The mortality rate for inmates at the overheated and chronically overcrowded Richmond jail was 2.5 times higher than the average annual death rate at jails of similar size across the country from 2000 through 2007, the most recent years for which comparable national data were available.

These are the conclusions of Dr. Marc Stern, who does consulting work for the U.S. Department of Justice and the Department of Homeland Security. “The difference is striking enough that it should prompt a review of the original cases,” Stern said, referring to the Richmond jail’s higher death rate.

Stern’s call for an evaluation of Richmond’s jail deaths comes less than three weeks after Katrina Jones, a 19-year-old prisoner, died after she apparently strangled herself at the jail. She fatally injured herself after mental-health workers concluded she was not a threat to herself, even though she had tried to hang herself once before in front of deputies, according to sheriff’s officials.

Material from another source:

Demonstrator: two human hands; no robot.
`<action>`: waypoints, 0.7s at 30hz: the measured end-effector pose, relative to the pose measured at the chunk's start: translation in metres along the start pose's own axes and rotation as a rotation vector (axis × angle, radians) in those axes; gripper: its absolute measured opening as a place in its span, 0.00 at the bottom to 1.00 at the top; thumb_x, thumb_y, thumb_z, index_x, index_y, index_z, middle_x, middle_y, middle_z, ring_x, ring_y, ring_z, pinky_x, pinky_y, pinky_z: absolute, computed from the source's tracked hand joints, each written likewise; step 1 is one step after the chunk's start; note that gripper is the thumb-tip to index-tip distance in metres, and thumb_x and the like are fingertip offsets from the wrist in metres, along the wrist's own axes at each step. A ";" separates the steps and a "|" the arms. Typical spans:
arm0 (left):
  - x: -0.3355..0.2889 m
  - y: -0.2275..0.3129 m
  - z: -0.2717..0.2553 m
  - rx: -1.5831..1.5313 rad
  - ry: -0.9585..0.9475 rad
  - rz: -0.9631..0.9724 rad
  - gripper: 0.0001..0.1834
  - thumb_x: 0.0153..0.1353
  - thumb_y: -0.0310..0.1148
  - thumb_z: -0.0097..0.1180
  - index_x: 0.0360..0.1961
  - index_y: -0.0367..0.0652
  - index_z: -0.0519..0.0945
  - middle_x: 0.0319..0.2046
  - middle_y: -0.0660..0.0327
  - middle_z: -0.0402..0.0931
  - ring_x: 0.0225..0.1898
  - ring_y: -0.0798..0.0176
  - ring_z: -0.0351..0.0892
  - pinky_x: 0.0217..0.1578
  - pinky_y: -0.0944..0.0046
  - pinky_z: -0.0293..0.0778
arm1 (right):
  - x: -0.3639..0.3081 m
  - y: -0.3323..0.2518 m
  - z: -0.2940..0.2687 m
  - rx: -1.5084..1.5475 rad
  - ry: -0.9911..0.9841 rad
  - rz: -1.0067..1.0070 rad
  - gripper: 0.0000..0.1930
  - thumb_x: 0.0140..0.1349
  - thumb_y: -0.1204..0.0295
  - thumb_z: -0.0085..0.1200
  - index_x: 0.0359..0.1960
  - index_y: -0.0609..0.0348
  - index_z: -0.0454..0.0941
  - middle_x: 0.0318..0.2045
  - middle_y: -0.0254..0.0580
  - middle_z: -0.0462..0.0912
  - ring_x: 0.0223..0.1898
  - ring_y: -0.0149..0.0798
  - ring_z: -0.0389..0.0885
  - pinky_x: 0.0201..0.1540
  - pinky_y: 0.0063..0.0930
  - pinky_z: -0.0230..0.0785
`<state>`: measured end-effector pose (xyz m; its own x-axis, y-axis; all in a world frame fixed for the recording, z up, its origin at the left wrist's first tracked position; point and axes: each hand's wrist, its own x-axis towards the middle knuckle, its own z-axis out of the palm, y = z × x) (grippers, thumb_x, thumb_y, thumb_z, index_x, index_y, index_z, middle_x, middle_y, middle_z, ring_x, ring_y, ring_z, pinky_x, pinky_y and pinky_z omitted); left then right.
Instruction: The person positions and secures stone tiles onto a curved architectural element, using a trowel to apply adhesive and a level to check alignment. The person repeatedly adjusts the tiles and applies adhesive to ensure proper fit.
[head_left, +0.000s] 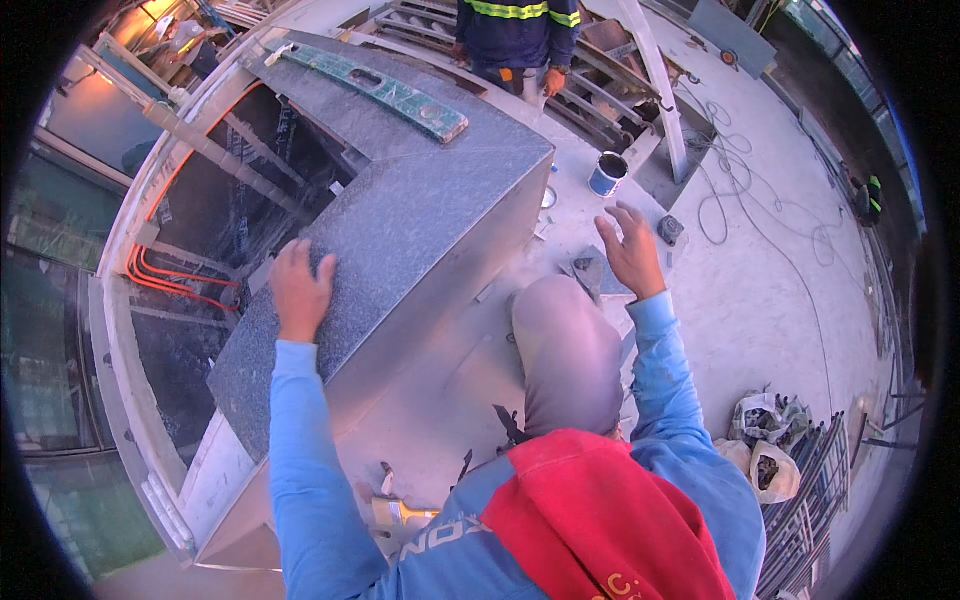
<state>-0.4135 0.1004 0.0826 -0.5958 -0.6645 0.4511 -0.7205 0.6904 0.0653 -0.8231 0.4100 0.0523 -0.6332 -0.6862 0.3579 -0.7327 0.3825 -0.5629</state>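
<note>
Left grip [303,288], thumb apart from fingers, is over the grey tabletop [430,200], contact unclear; a green level [400,98] lies beyond it; right grip [635,250], fingers apart, has an open can [606,184] beyond

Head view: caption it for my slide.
Left hand at a speckled stone slab bearing a green spirit level; right hand open.

From my head, the fisheye looks steeply down, near my left hand [302,290] at nine o'clock, right hand [633,252] at two.
</note>
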 end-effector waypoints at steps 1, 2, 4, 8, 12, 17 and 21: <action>0.002 0.019 0.001 -0.053 0.016 0.074 0.27 0.63 0.47 0.61 0.57 0.41 0.76 0.58 0.46 0.74 0.60 0.42 0.71 0.61 0.45 0.63 | 0.004 -0.003 0.006 -0.074 0.004 -0.025 0.22 0.68 0.56 0.56 0.54 0.61 0.81 0.59 0.61 0.75 0.59 0.61 0.73 0.61 0.47 0.67; 0.001 0.039 0.001 -0.089 -0.052 0.117 0.27 0.63 0.47 0.61 0.57 0.41 0.76 0.59 0.46 0.73 0.61 0.42 0.70 0.62 0.45 0.63 | 0.010 -0.007 0.013 -0.082 0.011 -0.079 0.22 0.67 0.57 0.58 0.55 0.58 0.80 0.61 0.60 0.73 0.60 0.61 0.72 0.62 0.48 0.66; -0.001 0.072 0.000 -0.143 -0.125 0.196 0.27 0.62 0.47 0.62 0.57 0.42 0.76 0.61 0.47 0.71 0.62 0.43 0.68 0.62 0.44 0.62 | 0.024 -0.014 0.024 -0.116 0.006 -0.149 0.23 0.64 0.57 0.61 0.58 0.53 0.80 0.66 0.59 0.69 0.63 0.61 0.68 0.64 0.49 0.63; -0.003 0.103 -0.005 -0.185 -0.174 0.269 0.27 0.62 0.47 0.62 0.58 0.43 0.76 0.64 0.48 0.67 0.64 0.44 0.66 0.63 0.40 0.61 | 0.045 -0.035 0.047 -0.235 -0.020 -0.350 0.32 0.59 0.58 0.65 0.67 0.39 0.71 0.72 0.52 0.60 0.67 0.57 0.65 0.66 0.51 0.60; -0.004 0.105 -0.008 -0.175 -0.176 0.284 0.28 0.62 0.47 0.63 0.58 0.44 0.75 0.66 0.50 0.65 0.66 0.44 0.65 0.64 0.37 0.59 | 0.055 -0.049 0.069 -0.272 -0.079 -0.505 0.40 0.57 0.58 0.67 0.72 0.28 0.63 0.76 0.45 0.52 0.72 0.53 0.58 0.67 0.55 0.57; -0.014 0.105 -0.006 -0.227 -0.167 0.252 0.28 0.60 0.44 0.65 0.59 0.45 0.75 0.67 0.50 0.64 0.66 0.43 0.65 0.64 0.36 0.60 | 0.055 -0.058 0.081 -0.236 -0.138 -0.549 0.40 0.54 0.62 0.69 0.70 0.24 0.66 0.76 0.44 0.52 0.73 0.52 0.57 0.66 0.58 0.56; -0.015 0.110 -0.003 -0.216 -0.191 0.214 0.27 0.60 0.41 0.65 0.58 0.44 0.75 0.67 0.50 0.65 0.66 0.43 0.66 0.65 0.37 0.59 | 0.055 -0.059 0.084 -0.254 -0.172 -0.485 0.37 0.55 0.64 0.68 0.68 0.24 0.68 0.76 0.46 0.53 0.71 0.53 0.59 0.66 0.57 0.57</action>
<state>-0.4821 0.1872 0.0858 -0.7957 -0.5254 0.3014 -0.4927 0.8508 0.1827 -0.7938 0.2978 0.0422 -0.1761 -0.9028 0.3923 -0.9796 0.1215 -0.1601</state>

The City of Richmond, the Richmond Sheriff, and the Sheriff’s Office also are facing a lawsuit involving a man, Grant Rollins Sleeper, 55, who died on June 26, 2010 of “Environmental Heat Exposure” at the Richmond City Jail, which has no air conditioning in the men’s tier where Mr. Sleeper was being held. On June 18, 2010, Jail staff found Mr. Sleeper slumped over in bed, unresponsive to verbal communication, laboring to breathe, and registering a temperature of 104.5 degrees. An autopsy performed by the Office of the Chief Medical Examiner in Richmond noted that Mr. Sleeper’s pre-death bladder temperature was 107.6 degrees. According to the Assistant Chief Medical Examiner, Mr. Sleeper’s body revealed “hyperthermia” and dead tissue and hemorrhaging in the liver and kidneys, which findings were stated to be “attributable to marked increase in body core temperature with consequent multiple organ failure.”

Our firm filed a Complaint on behalf of the personal representative of Mr. Sleeper’s estate asserting that defendants, City of Richmond and C.T. Woody, Jr., Sheriff, were responsible for maintaining and operating the Jail, including in a manner that would not endanger the health and safety of the detainees/inmates held at the Jail. The Complaint further asserts that, for many years, however, the Defendants knew of the life-threateningly high temperatures and other inhumane conditions at the Jail. Nevertheless, at the time of Mr. Sleeper’s death, the Complaint alleges that the Defendants did nothing to remedy these conditions.

In Sunday’s Richmond Times-Dispatch article, the Sheriff appears to lay the blame for all of Richmond’s inmate deaths on the fact that a majority of the inmates come to the Jail with pre-existing physical and mental health problems. This may be true, but it is no excuse for allowing inmates to cook to death. Indeed, the Sheriff is on record for years voicing concern about the poor conditions, including overheating, at the Jail. The Jail was built in the 1960s to house 882 inmates, but the average daily population hovers at more than 1,300. A new jail is under construction and is scheduled to open in 2014, despite concerns that it will be overcrowded immediately. The new facility will have 1,032 beds.

Mark J. Krudys obtained a $2.4 million jury verdict against Sheriff Woody and the Richmond Jail’s former chief physician in a wrongful death case resulting from the death of inmate James D. Robinson. The Robinson lawsuit alleged that Mr. Robinson died in March 2008 after medical staff and the jail failed to diagnose or properly treat his pneumonia.